**DATA SECTION:**

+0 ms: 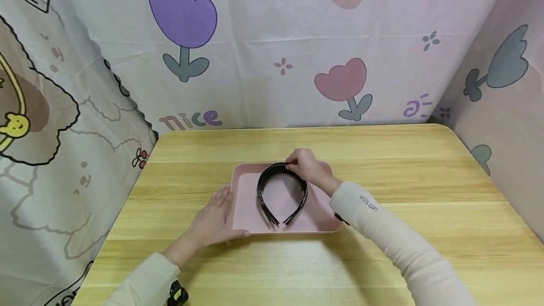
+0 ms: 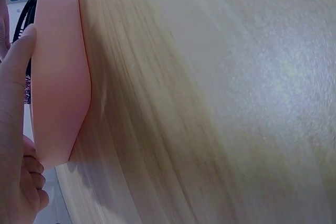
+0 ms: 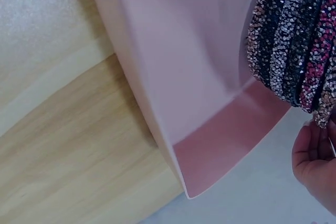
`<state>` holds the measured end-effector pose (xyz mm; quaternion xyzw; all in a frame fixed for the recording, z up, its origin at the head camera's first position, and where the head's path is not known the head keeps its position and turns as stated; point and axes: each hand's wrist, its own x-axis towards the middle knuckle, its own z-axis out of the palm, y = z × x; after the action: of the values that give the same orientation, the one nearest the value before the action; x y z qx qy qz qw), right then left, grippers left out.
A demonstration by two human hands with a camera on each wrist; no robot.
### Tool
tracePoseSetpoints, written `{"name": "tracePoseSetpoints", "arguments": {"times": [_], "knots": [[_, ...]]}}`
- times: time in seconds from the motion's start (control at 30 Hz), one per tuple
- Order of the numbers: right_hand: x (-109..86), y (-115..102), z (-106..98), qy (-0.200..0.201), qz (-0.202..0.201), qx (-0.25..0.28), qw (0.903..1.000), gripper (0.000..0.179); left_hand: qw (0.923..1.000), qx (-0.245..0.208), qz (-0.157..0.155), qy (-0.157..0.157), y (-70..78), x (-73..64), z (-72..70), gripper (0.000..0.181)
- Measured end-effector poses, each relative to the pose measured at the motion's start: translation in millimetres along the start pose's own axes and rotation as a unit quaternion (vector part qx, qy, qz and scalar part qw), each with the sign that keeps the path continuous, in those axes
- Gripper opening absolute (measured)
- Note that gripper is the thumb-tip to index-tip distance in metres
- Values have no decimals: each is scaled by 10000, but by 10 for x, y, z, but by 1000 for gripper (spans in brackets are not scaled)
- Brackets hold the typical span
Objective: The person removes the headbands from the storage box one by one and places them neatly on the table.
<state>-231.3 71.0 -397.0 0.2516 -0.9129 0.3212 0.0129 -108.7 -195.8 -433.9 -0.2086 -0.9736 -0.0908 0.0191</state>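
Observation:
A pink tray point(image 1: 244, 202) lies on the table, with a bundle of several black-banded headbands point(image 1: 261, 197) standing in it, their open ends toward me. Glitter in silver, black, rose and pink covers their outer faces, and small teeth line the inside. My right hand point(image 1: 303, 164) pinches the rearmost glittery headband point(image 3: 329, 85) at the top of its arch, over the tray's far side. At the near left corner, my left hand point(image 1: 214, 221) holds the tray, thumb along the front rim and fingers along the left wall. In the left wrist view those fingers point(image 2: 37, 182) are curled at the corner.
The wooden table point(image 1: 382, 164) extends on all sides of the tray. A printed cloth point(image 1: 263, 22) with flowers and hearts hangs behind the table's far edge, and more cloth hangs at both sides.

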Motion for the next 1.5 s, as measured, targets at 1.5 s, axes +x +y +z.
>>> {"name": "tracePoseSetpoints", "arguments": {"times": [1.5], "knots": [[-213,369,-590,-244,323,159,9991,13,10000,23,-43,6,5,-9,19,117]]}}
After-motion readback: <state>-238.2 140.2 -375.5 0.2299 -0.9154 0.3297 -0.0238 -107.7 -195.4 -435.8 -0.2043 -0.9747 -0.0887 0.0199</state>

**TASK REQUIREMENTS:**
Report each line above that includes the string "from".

**YOUR SOLUTION:**
- times: time in seconds from the motion's start (control at 30 Hz), one per tuple
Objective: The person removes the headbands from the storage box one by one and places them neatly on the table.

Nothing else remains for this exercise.